В Нью-Йорке невиданное нигде раньше новшество: из самолета пассажиры выходят на трап. Он, как автобус, увозит их к зданию аэровокзала. Другие пассажиры заполняют следующий трап.
В таможне толкучка и духота. Служащие, негры и белые, одетые в одинаковую форму с яркими нашлепками на груди и на рукавах, быстро и сноровисто делают свое дело – осматривают багаж и пассажиров. Пропускают без задержки. Глаз у них наметанный, они знают, кому уделить особое внимание.
Антон Морозов всюду впереди семейства Батюшковых. Он предъявляет документы, объясняется с проверяющими и командует:
– Проходите.
Нью-Йорк ошеломил прежде всего небоскребами, они торчали из скопища других домов прямоугольными высоченными глыбами с множеством, как соты, окон. Скопление маленьких домов тоже состояло из десяти-пятнадцатиэтажных зданий. Между ними сплошные потоки автомобилей и людей. Все куда-то спешат, движутся каждый в своем направлении, без остановки.
На такси приехали к гостинице "Президент". Название ко многому обязывает, но после шикарного вестибюля номера оказались довольно скромные. Для Ивана Петровича и Андрея – однокомнатный с двумя кроватями, столик, два стула, на тумбочке у кровати рекламные проспекты и Библия. Туалет со всеми удобствами, включая биде. В номере Кати то же самое, только комната поменьше и одна кровать.

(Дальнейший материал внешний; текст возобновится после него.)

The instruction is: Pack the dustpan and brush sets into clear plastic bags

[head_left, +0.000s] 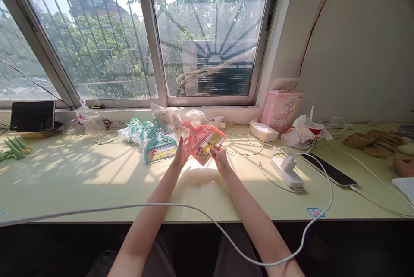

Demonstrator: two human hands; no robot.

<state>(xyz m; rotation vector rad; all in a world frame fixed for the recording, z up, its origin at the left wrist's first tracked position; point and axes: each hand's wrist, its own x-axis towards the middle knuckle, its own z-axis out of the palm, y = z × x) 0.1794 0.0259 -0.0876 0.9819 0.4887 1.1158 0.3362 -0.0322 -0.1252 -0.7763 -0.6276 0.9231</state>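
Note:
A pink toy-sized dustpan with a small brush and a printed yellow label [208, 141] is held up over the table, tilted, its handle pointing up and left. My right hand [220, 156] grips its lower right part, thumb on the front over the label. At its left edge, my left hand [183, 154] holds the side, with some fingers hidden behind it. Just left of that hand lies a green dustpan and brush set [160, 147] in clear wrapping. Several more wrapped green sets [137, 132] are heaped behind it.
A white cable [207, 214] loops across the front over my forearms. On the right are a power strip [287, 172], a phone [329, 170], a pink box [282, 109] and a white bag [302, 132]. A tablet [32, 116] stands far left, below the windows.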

– Располагайтесь, – устало сказал Антон. – Отдыхайте. Захотите есть, спуститесь в ресторан, заказывайте, что захочется. Счет за ужин я оплачу позже, с оплатой номеров. Я тоже поеду домой, отдохну. Спокойной ночи в Америке! До завтра.
Но тут же вернулся от двери:
– Чуть не забыл. Вот на всякий случай моя визитка с телефонами. И обратите внимание – в США я Том Колдер. При оформлении гражданства я просто перевел свое имя на Том, а фамилию Морозов – на Колдер.